### [Material to process]
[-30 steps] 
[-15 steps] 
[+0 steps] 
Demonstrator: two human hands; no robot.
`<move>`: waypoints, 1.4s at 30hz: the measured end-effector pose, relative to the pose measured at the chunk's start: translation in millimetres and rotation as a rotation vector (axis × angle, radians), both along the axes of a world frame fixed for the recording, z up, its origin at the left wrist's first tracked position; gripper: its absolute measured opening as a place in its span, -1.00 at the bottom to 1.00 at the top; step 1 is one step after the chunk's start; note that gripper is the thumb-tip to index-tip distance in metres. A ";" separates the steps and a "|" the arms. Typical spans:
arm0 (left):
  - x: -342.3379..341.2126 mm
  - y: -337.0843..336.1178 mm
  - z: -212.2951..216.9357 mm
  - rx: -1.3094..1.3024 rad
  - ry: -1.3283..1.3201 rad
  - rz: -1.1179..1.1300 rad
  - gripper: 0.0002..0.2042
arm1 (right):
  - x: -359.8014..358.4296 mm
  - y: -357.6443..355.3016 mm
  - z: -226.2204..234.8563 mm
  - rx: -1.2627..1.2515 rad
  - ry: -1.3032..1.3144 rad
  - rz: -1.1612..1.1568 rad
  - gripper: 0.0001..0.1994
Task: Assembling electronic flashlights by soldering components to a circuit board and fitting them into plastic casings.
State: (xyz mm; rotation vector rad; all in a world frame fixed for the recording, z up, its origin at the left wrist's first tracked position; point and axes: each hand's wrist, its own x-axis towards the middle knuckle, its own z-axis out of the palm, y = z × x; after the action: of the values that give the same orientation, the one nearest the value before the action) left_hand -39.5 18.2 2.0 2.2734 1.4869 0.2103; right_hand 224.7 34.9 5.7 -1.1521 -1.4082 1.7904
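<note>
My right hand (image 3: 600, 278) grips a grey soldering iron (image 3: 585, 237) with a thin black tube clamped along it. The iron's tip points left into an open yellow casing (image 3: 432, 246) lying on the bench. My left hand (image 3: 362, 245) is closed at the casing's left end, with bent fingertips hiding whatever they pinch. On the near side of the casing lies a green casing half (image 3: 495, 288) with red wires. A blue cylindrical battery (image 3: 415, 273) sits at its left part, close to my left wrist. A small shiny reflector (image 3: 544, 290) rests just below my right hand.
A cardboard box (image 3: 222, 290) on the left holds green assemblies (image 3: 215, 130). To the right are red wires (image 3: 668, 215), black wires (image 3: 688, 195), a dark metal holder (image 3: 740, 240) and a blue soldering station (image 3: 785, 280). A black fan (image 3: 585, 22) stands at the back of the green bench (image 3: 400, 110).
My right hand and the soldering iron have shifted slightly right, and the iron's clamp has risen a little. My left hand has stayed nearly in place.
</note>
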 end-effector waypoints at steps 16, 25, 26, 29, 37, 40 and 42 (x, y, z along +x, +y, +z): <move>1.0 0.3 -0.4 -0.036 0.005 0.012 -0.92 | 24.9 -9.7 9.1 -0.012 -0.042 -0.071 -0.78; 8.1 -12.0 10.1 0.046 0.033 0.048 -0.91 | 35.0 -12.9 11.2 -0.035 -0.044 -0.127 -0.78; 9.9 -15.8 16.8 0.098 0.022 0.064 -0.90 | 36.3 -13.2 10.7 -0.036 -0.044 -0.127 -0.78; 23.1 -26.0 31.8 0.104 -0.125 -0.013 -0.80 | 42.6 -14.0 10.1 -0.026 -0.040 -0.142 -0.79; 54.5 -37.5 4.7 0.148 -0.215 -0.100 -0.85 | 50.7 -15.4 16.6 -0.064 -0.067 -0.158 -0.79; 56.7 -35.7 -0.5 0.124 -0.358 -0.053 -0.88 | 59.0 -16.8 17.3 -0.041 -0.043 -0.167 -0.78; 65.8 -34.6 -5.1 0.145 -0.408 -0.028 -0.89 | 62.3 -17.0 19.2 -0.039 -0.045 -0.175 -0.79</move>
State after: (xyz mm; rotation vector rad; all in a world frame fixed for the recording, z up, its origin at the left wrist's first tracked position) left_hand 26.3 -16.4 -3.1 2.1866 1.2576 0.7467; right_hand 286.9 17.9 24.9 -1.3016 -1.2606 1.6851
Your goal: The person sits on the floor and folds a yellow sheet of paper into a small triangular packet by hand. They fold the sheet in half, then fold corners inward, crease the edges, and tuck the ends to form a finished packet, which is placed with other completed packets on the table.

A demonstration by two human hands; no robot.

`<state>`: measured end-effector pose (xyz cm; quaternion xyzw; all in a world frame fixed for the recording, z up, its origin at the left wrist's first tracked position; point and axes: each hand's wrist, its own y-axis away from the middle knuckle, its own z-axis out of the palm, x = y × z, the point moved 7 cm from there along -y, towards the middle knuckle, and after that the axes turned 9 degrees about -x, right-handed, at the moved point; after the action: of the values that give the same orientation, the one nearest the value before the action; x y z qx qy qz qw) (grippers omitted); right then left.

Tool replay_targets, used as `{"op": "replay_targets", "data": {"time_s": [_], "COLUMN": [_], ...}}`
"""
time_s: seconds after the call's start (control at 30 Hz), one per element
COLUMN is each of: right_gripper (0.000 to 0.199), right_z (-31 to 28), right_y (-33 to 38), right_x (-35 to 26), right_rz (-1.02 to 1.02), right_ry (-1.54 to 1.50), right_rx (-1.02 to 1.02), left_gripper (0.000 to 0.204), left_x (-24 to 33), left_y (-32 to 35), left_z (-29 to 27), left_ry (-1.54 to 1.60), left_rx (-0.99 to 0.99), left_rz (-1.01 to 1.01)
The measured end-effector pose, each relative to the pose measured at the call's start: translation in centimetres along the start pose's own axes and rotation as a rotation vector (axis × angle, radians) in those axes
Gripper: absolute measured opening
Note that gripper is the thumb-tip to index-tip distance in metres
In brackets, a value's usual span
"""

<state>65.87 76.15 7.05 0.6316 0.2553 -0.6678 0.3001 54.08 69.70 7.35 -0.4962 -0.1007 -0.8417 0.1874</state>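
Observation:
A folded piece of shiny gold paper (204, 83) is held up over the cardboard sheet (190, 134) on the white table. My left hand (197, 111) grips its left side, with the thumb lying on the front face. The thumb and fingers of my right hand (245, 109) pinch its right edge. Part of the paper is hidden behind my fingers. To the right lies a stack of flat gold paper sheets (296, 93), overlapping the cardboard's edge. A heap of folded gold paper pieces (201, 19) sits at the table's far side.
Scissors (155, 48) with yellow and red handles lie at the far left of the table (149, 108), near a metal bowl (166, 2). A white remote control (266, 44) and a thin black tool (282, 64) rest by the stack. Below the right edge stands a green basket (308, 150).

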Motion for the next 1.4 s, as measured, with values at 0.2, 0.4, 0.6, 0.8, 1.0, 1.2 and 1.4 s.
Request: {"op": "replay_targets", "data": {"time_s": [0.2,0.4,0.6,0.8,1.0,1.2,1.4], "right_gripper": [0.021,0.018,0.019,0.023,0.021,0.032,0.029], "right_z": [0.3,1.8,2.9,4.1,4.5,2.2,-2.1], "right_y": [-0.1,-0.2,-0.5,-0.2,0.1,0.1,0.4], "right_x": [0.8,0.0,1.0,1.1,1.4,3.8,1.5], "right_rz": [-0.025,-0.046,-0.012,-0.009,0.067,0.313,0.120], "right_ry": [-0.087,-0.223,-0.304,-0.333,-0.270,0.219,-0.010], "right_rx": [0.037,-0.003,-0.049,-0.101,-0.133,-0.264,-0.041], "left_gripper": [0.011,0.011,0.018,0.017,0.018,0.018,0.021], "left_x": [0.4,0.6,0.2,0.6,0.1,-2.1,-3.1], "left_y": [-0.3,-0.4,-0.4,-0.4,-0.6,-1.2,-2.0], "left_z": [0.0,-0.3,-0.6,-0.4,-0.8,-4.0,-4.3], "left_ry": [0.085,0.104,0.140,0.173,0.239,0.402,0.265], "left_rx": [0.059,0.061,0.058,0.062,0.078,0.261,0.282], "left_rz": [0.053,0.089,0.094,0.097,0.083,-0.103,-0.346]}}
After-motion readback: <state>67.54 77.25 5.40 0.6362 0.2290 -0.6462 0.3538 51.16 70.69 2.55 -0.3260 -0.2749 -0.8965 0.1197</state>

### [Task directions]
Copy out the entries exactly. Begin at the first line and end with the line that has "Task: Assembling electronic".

### [Result]
[-30 steps] 
[-15 steps] 
[+0 steps] 
Demonstrator: two human hands; no robot.
`<move>`: waypoints, 1.4s at 30hz: the measured end-effector pose, relative to the pose measured at the chunk's start: translation in millimetres and rotation as a rotation vector (axis × angle, radians), both along the axes of a world frame fixed for the recording, z up, its origin at the left wrist's first tracked position; gripper: its absolute measured opening as a place in its span, -1.00 at the bottom to 1.00 at the top; step 1 is one step after the chunk's start; note that gripper is the thumb-tip to index-tip distance in metres. A ";" separates the steps and a "|" the arms. Typical spans:
arm0 (left):
  - x: -342.3379..341.2126 mm
  - y: -337.0843..336.1178 mm
  - z: -212.2951..216.9357 mm
  - rx: -1.3094..1.3024 rad
  - ry: -1.3283..1.3201 rad
  - rz: -1.1179..1.1300 rad
  - gripper: 0.0002..0.2042
arm1 (right):
  - x: -359.8014..358.4296 mm
  - y: -357.6443..355.3016 mm
  - z: -226.2204..234.8563 mm
  - rx: -1.2627..1.2515 rad
  - ry: -1.3032..1.3144 rad
  - rz: -1.1612..1.1568 rad
  - gripper: 0.0001..0.1994
Task: Assembling electronic flashlights by soldering components to a circuit board and fitting them into plastic casings.

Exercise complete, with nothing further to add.